Thorson:              How are things proceeding with your litigation?

Henneke:            We have fully briefed our summary judgement motions. We are asking the federal district judge of Wichita Falls to decide the case in our favor based on the law, because we do not believe that the facts are in dispute. That’s currently pending before the court, and if we don’t have a resolution of that, we are presently set for trial, sometime in the window between the last week of September and roughly the third week in October, that four-week period.

Thorson:              What has been done politically regarding this issue?

Henneke:            Mac Thornberry, who’s the [U.S.] Congressman for the area, and both Texas Senators have had legislation that would basically give authority to the land offices of Texas and Oklahoma to come in and do a correct survey, using the methodology set forth by the Supreme Court in the Oklahoma v.
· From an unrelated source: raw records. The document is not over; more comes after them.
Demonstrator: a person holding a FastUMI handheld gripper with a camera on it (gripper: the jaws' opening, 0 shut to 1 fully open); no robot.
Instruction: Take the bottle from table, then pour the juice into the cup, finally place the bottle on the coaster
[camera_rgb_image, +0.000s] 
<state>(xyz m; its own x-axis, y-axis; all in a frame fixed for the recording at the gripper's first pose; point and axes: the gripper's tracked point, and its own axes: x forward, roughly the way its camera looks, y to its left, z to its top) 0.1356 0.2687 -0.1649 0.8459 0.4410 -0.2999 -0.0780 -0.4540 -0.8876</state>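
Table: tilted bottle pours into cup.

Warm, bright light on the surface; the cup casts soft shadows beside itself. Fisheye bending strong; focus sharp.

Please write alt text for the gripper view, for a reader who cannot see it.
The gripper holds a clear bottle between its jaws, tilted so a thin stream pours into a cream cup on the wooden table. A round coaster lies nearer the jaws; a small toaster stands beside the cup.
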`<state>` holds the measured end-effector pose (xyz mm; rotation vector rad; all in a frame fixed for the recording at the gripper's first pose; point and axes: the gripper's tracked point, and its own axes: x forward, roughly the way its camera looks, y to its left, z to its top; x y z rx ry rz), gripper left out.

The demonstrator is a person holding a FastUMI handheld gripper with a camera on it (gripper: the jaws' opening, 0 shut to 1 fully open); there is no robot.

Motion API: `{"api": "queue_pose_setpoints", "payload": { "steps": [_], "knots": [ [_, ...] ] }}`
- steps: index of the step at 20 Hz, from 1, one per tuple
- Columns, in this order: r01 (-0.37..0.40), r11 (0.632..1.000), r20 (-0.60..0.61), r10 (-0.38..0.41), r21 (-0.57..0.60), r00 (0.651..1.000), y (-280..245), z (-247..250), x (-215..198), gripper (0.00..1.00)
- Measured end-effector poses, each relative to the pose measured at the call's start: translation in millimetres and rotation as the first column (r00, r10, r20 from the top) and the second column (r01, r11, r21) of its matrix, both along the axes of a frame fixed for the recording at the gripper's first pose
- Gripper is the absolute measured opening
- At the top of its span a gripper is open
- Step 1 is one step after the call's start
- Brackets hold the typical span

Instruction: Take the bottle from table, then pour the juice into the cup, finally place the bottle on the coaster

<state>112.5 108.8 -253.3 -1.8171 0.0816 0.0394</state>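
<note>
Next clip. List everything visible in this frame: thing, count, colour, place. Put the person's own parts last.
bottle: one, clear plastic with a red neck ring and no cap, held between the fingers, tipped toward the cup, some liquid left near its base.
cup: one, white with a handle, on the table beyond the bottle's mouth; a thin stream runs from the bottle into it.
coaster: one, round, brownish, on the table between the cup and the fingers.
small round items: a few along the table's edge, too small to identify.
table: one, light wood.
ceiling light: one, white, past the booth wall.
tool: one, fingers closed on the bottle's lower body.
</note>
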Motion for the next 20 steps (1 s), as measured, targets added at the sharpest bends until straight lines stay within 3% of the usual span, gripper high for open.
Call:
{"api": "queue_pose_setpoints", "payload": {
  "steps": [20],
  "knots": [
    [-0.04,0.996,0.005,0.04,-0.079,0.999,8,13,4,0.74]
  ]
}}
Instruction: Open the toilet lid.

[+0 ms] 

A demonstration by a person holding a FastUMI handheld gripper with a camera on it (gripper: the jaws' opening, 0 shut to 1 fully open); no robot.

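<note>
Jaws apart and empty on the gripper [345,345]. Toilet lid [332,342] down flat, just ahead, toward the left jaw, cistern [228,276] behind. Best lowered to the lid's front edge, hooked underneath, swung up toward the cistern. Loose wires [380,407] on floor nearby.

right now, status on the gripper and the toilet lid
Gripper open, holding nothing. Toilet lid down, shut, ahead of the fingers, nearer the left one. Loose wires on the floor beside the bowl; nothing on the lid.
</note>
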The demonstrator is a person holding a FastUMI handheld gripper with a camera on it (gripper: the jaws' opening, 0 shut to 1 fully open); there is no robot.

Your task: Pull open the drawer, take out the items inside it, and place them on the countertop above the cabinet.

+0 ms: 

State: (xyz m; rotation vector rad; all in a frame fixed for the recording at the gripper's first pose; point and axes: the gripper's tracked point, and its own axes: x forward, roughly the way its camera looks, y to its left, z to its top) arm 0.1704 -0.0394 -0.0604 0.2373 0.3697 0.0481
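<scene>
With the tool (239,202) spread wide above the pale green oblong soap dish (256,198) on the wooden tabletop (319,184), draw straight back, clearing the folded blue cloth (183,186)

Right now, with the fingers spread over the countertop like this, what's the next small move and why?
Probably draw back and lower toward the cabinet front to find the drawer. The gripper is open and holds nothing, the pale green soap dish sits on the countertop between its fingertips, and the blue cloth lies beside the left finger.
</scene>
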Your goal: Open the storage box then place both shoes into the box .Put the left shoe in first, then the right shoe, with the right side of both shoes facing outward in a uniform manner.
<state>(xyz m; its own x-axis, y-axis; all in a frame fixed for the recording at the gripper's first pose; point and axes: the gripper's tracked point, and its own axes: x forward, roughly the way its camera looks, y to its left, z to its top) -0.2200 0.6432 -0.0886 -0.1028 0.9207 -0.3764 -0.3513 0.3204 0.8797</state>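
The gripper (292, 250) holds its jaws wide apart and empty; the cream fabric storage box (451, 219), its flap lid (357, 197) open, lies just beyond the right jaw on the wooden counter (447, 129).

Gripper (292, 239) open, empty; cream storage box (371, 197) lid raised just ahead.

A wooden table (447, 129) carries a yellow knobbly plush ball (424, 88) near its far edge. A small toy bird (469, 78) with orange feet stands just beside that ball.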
Texas cases. What would that correct survey be? One that would establish the boundaries for private property. It was the last Congress, I think it was last year in 2015, 2016, chairman Thornberry’s bill did pass the House, but it was a veto threat under the past administration that stalled [it] out into the Senate. But this new Congress, Chairman Thornberry has come back, he’s refiled the bill, he’s already passed it out of the House, and in my understanding, it’s set for a committee hearing in the Senate on Wednesday. The problem that remains with the legislation in D.C. is the filibuster rule. There’s been opposition from the Democrats because this has been perceived as taking land away from the federal government. Previously, the 60-vote cloture rule has been an impediment to this bill moving forward. And I don’t believe that’s changed.

Thorson:              If this goes to trial, and you win, will it be over then or is the federal government likely to continue this?

Henneke:            I guess they could appeal as well, when we win this case. But, our goal is that we’ll have a dispositive outcome at the trial court that will affirm our clients’ property rights, that will affirm that the Bureau of Land Management has been wrong this entire time, and will settle this dispute.”

Thorson:              This is a problem that has existed under two other presidents. We now have a new president that could, if he wished, drop the federal claim to these lands. He has not. Can you speak to that?

Henneke:            I don’t know to what extent the senior level leadership of the administration is engaged in this. That’s been one of the ongoing, overall policy problems that this case has highlighted, that our federal government has grown so large. The federal government owns approximately 628 million acres of land within the United States. So, the 90,000 acres of land along the Red River in Texas is hardly in their scope, a rounding error. To their credit, under the new administration, the Department of Justice and Bureau of Land Management came in a couple of months ago and filed a notice with the court that they were suspending the surveys that were the subject of this lawsuit. Although, their suspension fell short of just withdrawing or cancelling them. I think one of the things, and you mentioned that this spans across several administrations, is the ongoing problem and the threat to liberty of the administrative state: the incredible bureaucracies and thousands and thousands and thousands of federal workers that are making decisions that hurt ordinary Americans, without those decisions ever being approved by Congress, or an elected official, or a senior-type [official]. I think we’ve seen the influence of the new administration in the fact that the surveys were suspended, and that political pressure has worked, but I think that this continues more of just the opposition from the entrenched un-elected bureaucrats rather than necessarily any specific decision-making being made at the top, so to speak.